What to do
Print, without alteration, the lines that extend from the one holding "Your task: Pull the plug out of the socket" to the final line of the listing below.

Supplied material
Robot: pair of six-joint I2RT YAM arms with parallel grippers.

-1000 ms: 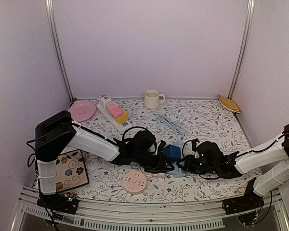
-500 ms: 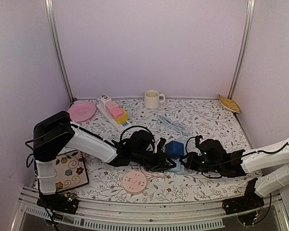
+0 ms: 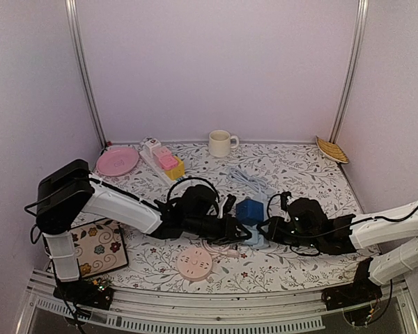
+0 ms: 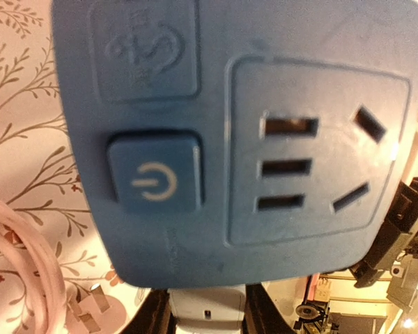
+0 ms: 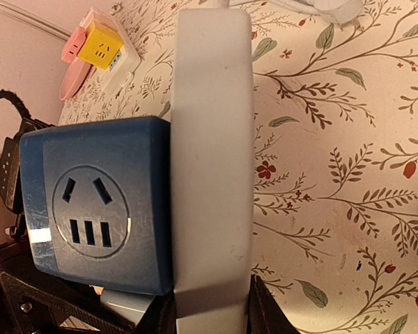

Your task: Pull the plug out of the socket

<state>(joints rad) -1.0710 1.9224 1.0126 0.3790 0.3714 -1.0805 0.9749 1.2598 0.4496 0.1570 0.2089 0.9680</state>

The completed task
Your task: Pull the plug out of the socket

<state>(joints rad) -1.0710 1.9224 1.0126 0.3790 0.3714 -1.0805 0.9749 1.2598 0.4496 0.1570 0.2089 0.9680</state>

No additional work remains on the exercise.